Science Objectives

Introduction

 

The primary science objective of the Solar Orbiter mission can be summarised in the following question: How does the Sun create and control the heliosphere. While the details of the scientific programme can be found in (Link Confluence), the top-level scientific questions addressed by the mission are summarised as below:

  • What drives the solar wind and where does the coronal magnetic field originate from?
  • How do solar transients drive heliospheric variability?
  • How do solar eruptions produce energetic particle radiation that fills the heliosphere?
  • How does the solar dynamo work and drive connections between the Sun and the heliosphere?

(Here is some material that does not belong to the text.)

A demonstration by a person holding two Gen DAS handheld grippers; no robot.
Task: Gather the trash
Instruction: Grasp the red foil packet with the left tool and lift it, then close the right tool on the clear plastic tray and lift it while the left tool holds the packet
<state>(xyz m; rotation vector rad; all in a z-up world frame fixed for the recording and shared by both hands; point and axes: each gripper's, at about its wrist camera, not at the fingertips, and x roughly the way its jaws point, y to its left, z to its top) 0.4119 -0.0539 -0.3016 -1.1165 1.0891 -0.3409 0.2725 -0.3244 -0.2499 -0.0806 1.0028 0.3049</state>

The instrument SPICE will measure plasma temperature, ‘emission measure’, flow velocities, the presence of plasma turbulence, plasma composition and the dependence of elemental abundances of the solar plasma on the First Ionization Potential. It will be observing, at all latitudes, the energetics, dynamics and fine-scale structure of the Sun’s magnetized atmosphere, with the aim to answer the scientific questions addressed above.


 

How will SPICE improve our knowledge of the Sun?

Close regions of the Sun

In magnetically closed regions, SPICE will play an essential role to characterise the turbulent state of the plasma over a wide range of temperatures from the chromosphere into the hottest parts of the corona. This is essential to understand which processes heat the plasma and drive the dynamics we observe, may it be through waves, fieldline braiding or reconnection.
The investigation of the emission from plasma over a wide range of temperatures will show if the heating mechanisms in the magnetically closed quiet Sun at lower latitudes are comparable to those in the globally open coronal hole regions near the poles.

FIP Bias

SPICE will provide the possibility to investigate the elemental abundances, and in particular the separation of the elements according to the first ionisation potential (FIP). Through the FIP effect, there is a preferential enhancement of elements of low FIP compared to those with high FIP, often called the FIP bias (Fludra & Schmelz 1999; von Steiger et al. 2000). The carefully selected lines from low-FIP elements (S, Si, Mg, Fe) and high-FIP elements (H, C, O, Ne) will allow maps of the FIP bias to be produced from SPICE data.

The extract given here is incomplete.